ABRIGO MARIANELA; ALVAREZ ROMINA; PAPARELLA MARIA L.; CALB DIEGO E; BAL DE KIER JOFFE; ELISA; GUTKIND SILVIO J.; RAIMONDI ANA R.

CARCINOGENESIS

OXFORD UNIV PRESS

Lugar: Oxford; Año: 2014 vol. 35 p. 662 - 669

0143-3334

Impairing squamous differentiation by Klf4 deletion is sufficient to initiate tongue carcinoma development upon K-Ras activation in mice Abrigo M, Alvarez R, Paparella M L, Calb D, Bal de Kier Joffe E, Gutkind J S and Raimondi A R. Abstract Oral squamous cell carcinoma (SCC) is among the most prevalent cancers in the world and is characterized by high morbidity and few therapeutic options.
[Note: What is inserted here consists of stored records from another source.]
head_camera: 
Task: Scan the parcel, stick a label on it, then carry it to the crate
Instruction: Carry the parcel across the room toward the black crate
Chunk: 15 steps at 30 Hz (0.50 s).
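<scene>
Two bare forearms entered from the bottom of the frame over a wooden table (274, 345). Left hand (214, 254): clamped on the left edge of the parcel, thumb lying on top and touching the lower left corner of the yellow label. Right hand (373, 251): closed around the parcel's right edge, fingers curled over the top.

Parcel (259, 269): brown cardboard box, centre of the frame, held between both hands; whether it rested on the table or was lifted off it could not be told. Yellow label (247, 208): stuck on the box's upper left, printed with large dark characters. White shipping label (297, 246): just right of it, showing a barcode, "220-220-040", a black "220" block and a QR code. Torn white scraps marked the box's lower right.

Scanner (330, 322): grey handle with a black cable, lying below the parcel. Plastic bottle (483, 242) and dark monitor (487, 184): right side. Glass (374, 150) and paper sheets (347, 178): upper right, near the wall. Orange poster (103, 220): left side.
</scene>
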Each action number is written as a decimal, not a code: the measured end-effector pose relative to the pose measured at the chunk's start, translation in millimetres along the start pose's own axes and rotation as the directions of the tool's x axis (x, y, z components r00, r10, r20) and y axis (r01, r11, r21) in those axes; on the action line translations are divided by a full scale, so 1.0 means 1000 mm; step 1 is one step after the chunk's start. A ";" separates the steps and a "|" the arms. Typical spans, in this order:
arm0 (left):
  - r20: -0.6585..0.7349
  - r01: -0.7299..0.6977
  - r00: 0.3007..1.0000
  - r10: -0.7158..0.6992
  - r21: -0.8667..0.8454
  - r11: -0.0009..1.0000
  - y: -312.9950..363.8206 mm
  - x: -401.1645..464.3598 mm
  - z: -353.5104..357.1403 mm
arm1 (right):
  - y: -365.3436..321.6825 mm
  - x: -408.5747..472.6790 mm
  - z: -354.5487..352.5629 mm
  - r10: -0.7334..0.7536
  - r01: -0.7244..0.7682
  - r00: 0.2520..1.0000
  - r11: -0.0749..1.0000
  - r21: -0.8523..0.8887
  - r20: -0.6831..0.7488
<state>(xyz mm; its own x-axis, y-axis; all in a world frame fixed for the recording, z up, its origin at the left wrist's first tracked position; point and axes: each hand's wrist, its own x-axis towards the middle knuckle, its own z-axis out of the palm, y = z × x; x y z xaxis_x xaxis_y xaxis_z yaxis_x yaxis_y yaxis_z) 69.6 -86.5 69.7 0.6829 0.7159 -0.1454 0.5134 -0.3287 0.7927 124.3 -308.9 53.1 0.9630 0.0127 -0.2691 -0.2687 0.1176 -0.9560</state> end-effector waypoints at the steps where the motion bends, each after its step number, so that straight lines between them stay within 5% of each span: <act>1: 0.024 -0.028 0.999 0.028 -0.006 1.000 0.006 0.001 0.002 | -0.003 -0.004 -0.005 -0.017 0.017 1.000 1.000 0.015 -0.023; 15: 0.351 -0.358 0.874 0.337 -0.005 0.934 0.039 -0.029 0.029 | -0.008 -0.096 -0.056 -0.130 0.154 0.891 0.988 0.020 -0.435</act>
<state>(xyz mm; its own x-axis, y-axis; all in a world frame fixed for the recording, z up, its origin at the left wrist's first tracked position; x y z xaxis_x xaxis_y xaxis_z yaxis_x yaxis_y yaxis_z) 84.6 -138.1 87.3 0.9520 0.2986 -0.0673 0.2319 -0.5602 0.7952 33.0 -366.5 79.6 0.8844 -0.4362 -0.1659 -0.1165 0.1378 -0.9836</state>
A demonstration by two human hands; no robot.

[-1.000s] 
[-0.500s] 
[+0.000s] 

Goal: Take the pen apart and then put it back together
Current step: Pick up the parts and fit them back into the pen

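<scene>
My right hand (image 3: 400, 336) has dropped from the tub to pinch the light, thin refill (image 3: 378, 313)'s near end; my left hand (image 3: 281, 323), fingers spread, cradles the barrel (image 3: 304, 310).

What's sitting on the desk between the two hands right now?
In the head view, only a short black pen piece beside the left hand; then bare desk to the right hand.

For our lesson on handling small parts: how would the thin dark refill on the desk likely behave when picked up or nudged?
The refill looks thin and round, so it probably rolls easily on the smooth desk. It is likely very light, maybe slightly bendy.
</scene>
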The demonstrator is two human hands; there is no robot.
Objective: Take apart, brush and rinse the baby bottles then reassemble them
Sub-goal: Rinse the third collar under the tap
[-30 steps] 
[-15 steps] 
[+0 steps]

Like most cancers, oral SCC arises from a multistep process involving alterations of genes responsible for balancing proliferation and differentiation. Among these, Krûppel-like factor 4 (Klf4) suppresses cell proliferation and promotes differentiation and thus helps to maintain epithelial homeostasis. However, the prevailing role of Klf4 in maintenance of normal homeostasis in oral epithelium has not been established in vivo. Here, we used an inducible oral-specific mice model to selectively ablate Klf4 in the oral cavity. We generated K14- CreERTam/Klf4f/f mice that survived to adulthood and did not present overt phenotype. However, histologically these mice showed dysplastic lesions, increased cell proliferation and abnormal differentiation in the tongue 4 months after induction, supporting a homeostatic role of Klf4 in the oral epithelia. Furthermore, by breeding these mutants with a transgenic line expressing at endogenous levels K-rasG12D, we assessed the role of disrupting differentiation gene programs to the carcinogenesis process. The K14-CreERTAM/K-rasG12D/Klf4−/− mice rapidly develop oral SCC in the tongue. Thus, our findings support the emerging notion that activation of differentiating gene programs may represent a barrier preventing carcinogenesis in epithelial cells harboring oncogenic mutations, and thus that molecules acting upstream and downstream of Klf4 may represent components of a novel tumor-suppressive pathway.